[Exercise objective] Where a line contains the word "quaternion", copy that line from the records below.

Recorded data

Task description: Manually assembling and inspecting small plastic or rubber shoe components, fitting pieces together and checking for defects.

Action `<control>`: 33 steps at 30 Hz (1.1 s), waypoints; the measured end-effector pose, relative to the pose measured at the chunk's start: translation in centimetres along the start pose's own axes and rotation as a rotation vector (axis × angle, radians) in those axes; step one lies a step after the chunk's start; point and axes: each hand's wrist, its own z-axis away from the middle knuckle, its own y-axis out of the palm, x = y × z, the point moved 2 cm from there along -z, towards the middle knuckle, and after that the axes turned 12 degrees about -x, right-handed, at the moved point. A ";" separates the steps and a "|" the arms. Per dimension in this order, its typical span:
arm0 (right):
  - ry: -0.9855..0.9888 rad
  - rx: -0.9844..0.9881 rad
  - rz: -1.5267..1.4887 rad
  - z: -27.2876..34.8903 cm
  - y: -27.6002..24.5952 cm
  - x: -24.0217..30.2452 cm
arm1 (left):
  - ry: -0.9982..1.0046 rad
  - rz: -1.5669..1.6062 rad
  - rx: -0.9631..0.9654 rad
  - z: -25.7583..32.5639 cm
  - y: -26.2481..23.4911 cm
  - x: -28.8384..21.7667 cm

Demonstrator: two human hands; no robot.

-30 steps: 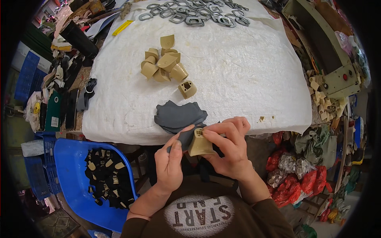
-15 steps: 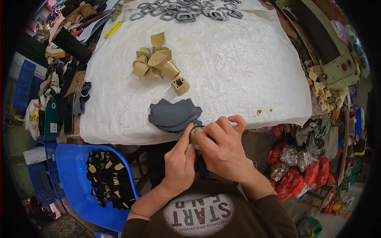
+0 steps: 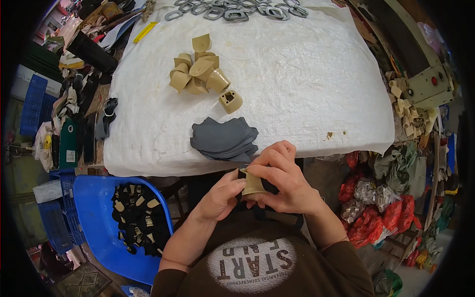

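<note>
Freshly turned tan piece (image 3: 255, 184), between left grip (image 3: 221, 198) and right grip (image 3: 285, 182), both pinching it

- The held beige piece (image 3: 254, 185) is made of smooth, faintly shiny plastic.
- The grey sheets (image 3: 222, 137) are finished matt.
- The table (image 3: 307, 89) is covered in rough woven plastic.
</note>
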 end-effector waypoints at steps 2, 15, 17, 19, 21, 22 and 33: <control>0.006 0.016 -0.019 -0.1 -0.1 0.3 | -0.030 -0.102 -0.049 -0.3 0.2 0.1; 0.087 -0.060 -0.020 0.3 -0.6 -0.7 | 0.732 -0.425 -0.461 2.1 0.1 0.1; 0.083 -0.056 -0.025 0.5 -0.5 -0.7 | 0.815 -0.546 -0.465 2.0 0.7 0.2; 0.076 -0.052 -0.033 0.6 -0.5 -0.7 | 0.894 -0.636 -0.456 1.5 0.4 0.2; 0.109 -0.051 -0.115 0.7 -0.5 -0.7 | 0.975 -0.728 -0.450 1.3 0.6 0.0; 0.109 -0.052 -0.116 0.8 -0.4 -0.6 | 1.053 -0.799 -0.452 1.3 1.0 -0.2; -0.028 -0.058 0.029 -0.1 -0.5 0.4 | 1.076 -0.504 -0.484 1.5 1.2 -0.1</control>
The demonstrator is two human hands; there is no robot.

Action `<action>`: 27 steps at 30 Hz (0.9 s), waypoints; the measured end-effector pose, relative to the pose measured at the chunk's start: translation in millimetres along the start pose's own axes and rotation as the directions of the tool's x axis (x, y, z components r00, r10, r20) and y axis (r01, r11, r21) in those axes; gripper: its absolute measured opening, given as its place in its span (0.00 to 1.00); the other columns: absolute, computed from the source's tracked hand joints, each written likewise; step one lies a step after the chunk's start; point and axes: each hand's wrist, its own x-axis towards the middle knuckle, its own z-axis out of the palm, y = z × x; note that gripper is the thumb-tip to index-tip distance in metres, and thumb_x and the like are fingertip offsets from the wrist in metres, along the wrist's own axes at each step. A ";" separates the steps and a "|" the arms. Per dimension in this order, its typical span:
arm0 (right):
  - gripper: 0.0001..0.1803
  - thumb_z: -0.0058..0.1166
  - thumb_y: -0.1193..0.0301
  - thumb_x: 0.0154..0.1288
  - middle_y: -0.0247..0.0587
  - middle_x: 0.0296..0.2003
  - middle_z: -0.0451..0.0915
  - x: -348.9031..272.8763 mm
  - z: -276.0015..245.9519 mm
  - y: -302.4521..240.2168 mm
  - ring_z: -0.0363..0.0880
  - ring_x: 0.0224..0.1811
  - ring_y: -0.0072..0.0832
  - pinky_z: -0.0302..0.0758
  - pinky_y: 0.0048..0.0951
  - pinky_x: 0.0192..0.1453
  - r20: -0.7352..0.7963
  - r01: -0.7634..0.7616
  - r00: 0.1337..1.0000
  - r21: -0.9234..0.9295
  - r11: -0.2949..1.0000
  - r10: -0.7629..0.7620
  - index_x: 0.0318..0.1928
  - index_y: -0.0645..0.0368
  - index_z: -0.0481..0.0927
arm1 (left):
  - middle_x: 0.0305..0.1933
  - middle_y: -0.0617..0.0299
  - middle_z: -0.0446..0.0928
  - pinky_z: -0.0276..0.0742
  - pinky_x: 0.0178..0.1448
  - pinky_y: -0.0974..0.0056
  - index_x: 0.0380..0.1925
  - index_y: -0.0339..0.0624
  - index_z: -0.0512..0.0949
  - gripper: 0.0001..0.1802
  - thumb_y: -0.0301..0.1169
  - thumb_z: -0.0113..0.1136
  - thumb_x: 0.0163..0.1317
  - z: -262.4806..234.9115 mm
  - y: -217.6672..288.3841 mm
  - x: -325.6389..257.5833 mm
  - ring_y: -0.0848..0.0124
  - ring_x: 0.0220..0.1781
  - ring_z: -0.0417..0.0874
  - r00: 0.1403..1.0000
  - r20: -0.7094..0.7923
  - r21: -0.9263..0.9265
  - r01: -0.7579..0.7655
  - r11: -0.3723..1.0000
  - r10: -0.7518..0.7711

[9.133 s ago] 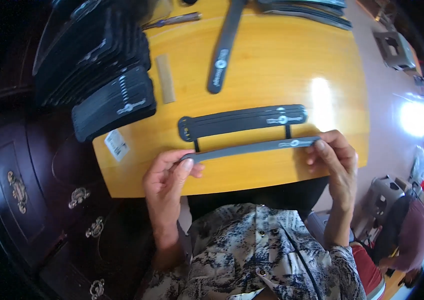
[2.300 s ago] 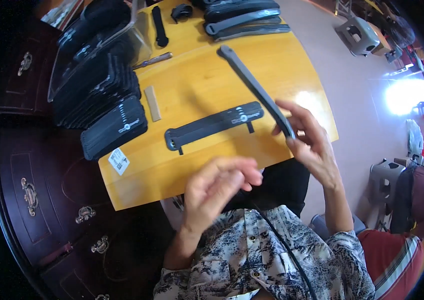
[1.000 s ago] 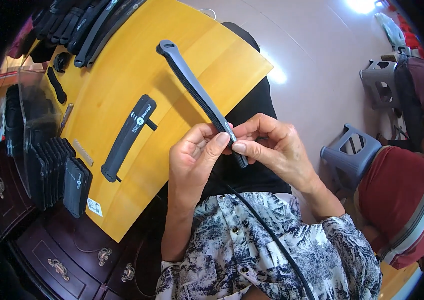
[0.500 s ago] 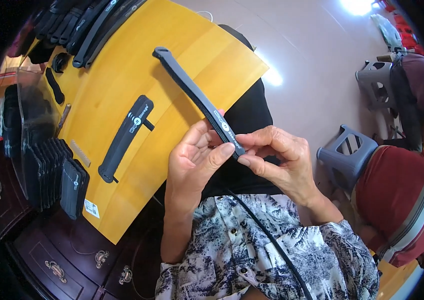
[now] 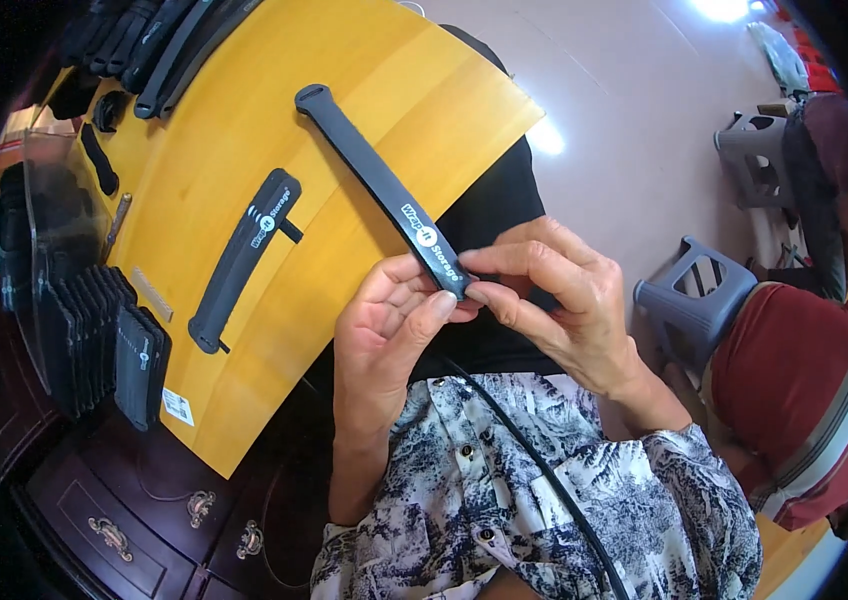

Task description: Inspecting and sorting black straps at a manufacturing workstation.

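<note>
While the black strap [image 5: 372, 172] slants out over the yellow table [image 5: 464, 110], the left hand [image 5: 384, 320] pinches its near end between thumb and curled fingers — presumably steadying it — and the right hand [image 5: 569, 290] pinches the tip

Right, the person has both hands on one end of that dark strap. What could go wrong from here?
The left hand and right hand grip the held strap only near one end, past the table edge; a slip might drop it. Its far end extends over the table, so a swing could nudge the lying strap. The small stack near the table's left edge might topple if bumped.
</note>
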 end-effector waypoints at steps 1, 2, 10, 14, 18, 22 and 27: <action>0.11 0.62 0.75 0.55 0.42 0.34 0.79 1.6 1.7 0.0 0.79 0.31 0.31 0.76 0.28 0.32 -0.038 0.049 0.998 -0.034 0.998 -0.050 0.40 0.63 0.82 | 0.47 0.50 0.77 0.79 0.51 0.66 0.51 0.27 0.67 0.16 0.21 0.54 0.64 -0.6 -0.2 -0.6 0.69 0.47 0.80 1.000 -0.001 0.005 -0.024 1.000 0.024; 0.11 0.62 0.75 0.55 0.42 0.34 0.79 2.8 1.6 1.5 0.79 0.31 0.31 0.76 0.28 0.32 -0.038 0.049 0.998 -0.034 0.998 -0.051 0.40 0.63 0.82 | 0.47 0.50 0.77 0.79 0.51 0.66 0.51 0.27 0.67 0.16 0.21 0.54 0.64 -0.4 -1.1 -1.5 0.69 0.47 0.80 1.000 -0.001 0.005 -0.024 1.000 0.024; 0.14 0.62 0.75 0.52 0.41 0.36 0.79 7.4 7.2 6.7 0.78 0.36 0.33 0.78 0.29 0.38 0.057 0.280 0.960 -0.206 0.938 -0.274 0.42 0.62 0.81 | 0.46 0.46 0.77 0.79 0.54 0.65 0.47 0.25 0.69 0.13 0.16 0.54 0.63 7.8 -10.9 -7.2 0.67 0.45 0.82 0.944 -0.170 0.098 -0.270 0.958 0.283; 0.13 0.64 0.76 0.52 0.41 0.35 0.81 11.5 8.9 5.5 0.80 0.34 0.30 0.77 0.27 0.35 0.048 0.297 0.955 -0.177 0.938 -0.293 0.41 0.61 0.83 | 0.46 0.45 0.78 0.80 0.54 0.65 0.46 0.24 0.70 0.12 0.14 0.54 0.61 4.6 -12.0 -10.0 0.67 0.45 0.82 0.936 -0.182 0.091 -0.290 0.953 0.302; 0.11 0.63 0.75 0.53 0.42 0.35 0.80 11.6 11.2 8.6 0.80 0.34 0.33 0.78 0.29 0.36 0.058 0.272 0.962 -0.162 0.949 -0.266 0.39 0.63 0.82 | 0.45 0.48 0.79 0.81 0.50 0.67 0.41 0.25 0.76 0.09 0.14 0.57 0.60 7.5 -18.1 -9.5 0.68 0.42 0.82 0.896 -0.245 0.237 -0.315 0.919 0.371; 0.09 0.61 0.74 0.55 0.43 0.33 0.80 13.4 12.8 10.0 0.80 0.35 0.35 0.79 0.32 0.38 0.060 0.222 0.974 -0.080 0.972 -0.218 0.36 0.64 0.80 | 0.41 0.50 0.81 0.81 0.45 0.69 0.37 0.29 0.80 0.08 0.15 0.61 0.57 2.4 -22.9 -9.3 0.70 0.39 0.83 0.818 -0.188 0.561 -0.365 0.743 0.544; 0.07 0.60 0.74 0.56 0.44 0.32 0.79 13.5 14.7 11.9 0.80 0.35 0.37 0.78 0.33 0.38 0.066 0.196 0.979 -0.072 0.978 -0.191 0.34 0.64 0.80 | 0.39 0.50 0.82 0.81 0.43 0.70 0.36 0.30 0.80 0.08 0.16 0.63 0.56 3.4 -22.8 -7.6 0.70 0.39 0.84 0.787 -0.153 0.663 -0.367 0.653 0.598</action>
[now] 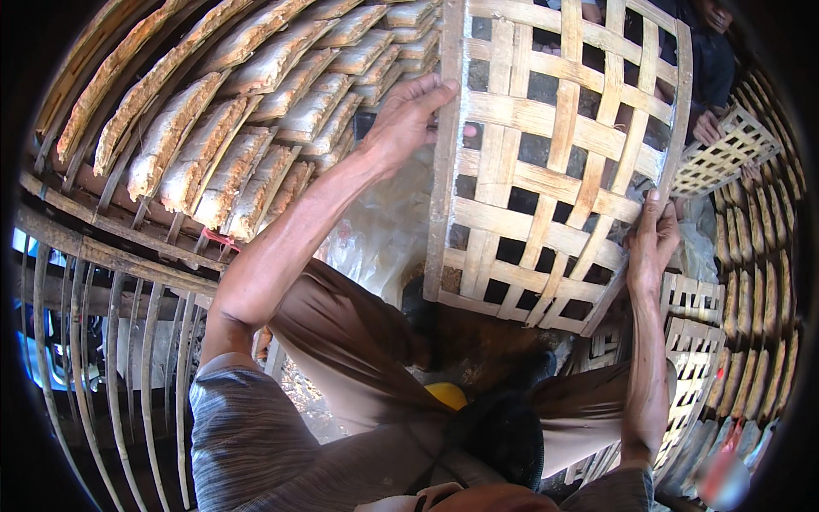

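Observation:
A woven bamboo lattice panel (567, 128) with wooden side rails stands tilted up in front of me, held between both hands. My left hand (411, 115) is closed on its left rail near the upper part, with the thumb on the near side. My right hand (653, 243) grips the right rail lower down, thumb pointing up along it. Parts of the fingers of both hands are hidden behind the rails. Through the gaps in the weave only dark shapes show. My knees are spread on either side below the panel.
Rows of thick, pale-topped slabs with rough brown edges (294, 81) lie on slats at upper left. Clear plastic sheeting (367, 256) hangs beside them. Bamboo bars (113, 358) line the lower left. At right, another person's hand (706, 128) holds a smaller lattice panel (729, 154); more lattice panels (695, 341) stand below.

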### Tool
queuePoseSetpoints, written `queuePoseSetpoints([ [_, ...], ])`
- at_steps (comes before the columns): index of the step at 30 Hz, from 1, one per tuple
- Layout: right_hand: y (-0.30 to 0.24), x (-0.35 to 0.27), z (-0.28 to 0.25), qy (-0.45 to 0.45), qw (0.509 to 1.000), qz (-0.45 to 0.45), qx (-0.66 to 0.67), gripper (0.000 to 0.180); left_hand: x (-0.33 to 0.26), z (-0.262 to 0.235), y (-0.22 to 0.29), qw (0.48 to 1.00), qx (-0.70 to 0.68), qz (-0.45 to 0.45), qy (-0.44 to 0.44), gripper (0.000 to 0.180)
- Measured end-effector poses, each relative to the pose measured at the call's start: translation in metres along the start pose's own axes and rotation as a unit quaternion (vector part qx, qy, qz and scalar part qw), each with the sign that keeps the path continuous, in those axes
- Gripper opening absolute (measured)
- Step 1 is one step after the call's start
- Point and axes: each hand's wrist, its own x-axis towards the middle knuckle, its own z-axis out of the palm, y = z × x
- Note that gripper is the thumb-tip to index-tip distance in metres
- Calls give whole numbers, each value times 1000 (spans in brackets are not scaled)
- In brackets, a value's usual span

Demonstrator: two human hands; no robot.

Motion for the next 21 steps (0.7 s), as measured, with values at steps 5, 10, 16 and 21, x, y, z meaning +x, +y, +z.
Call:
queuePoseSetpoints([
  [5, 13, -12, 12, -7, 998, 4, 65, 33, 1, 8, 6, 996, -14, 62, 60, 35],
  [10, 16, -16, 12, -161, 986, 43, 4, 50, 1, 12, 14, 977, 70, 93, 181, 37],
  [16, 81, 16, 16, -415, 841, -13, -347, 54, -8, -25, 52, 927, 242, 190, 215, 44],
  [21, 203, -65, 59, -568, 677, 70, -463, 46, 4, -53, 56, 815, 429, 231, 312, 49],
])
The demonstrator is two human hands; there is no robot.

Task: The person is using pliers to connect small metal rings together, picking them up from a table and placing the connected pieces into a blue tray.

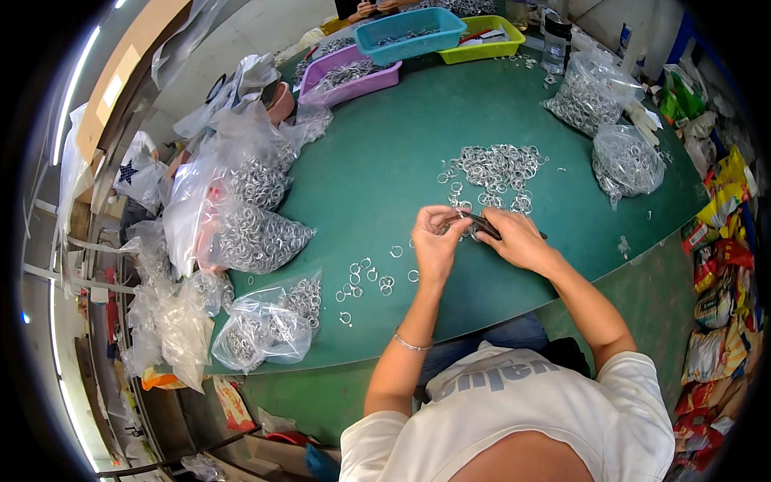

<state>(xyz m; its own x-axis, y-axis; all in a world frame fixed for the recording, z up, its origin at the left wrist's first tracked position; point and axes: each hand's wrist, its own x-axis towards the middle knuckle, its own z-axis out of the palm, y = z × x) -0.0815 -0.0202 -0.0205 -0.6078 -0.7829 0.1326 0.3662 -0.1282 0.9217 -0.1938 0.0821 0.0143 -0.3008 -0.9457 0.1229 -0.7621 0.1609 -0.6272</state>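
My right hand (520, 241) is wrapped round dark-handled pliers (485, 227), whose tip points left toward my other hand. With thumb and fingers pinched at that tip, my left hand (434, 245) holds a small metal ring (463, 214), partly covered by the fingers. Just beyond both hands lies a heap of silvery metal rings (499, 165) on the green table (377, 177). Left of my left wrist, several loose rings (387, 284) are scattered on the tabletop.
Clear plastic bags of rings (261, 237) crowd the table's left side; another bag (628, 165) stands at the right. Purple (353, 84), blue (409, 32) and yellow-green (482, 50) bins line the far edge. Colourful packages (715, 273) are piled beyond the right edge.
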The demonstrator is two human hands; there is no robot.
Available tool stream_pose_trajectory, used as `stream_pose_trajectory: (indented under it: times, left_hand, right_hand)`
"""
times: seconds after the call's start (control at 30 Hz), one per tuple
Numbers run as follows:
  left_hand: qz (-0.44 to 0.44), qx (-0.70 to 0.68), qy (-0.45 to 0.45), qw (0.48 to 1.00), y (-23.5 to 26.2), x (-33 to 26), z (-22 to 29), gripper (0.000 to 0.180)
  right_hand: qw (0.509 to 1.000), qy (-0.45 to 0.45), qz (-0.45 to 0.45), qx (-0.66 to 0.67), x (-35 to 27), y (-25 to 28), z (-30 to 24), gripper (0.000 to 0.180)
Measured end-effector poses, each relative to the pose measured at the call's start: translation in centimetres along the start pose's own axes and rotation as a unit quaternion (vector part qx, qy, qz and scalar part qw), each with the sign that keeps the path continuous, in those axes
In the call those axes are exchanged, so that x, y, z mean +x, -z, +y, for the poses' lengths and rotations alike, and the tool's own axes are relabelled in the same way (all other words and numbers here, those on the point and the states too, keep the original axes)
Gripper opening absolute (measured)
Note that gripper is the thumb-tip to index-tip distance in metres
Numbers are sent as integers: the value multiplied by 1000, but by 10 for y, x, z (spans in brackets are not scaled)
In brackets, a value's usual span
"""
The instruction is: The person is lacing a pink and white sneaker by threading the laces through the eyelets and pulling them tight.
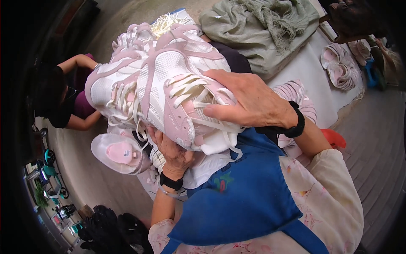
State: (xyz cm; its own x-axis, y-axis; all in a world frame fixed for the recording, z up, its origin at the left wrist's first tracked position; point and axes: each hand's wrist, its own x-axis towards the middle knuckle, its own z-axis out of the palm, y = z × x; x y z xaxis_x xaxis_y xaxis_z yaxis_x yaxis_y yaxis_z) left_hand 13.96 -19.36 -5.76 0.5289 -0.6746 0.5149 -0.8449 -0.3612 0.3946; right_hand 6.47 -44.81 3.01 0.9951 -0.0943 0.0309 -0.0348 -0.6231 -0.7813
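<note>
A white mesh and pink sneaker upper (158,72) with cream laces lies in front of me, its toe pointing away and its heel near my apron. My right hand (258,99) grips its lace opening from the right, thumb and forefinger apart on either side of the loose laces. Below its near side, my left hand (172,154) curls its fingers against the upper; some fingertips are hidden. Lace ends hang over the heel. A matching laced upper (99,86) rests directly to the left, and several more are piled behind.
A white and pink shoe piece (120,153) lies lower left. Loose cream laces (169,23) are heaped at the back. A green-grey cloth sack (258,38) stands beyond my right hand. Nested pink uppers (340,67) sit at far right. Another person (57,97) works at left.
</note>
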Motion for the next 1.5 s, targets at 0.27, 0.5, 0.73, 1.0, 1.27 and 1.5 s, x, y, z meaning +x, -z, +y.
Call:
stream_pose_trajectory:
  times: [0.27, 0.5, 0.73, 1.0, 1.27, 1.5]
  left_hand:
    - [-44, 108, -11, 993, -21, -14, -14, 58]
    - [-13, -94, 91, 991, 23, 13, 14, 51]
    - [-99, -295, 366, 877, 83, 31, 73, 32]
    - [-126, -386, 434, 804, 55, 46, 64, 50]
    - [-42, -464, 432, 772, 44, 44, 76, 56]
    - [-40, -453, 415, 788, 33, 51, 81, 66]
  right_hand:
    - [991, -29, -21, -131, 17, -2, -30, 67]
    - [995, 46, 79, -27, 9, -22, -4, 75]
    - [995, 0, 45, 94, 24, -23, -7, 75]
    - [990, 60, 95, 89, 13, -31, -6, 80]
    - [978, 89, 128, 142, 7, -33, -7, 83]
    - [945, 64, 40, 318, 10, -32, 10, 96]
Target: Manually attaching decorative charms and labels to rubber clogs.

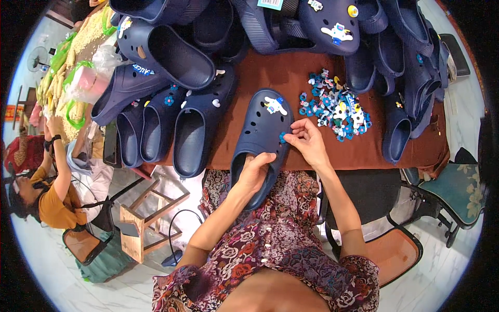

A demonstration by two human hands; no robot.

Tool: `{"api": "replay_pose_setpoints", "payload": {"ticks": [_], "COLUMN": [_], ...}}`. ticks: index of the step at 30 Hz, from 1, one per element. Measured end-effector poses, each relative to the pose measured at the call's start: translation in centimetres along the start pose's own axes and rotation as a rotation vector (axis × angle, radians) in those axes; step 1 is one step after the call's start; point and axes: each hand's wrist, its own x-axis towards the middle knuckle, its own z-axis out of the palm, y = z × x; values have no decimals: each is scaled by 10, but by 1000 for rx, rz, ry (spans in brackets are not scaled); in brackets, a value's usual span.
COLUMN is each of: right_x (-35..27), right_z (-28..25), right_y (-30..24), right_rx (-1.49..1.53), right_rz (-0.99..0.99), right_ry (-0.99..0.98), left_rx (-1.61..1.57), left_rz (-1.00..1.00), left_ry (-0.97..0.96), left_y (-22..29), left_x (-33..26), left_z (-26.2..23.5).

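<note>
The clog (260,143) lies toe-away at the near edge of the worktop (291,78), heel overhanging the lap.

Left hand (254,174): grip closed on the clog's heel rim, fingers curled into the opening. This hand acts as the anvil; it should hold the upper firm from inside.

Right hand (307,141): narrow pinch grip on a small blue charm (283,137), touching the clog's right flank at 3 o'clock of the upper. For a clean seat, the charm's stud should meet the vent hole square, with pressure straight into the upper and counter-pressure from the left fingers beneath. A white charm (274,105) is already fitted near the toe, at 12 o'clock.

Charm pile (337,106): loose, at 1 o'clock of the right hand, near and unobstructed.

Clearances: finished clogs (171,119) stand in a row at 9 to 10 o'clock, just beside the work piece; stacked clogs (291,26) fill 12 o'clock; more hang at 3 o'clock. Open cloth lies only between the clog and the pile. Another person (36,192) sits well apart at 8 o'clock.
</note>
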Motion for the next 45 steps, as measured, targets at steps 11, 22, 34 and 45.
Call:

[Response to this exercise]
- Measured end-effector poses, each relative to the pose measured at the call's start: translation in metres along the start pose's own axes and rotation as a unit quaternion (vector part qx, qy, qz and scalar part qw), each with the sign that keeps the path continuous, in those axes
Measured end-effector poses, each relative to the pose measured at the call's start: translation in centimetres along the start pose's own axes and rotation as a unit quaternion (vector part qx, qy, qz and scalar part qw), each with the sign that keeps the path continuous, in those axes

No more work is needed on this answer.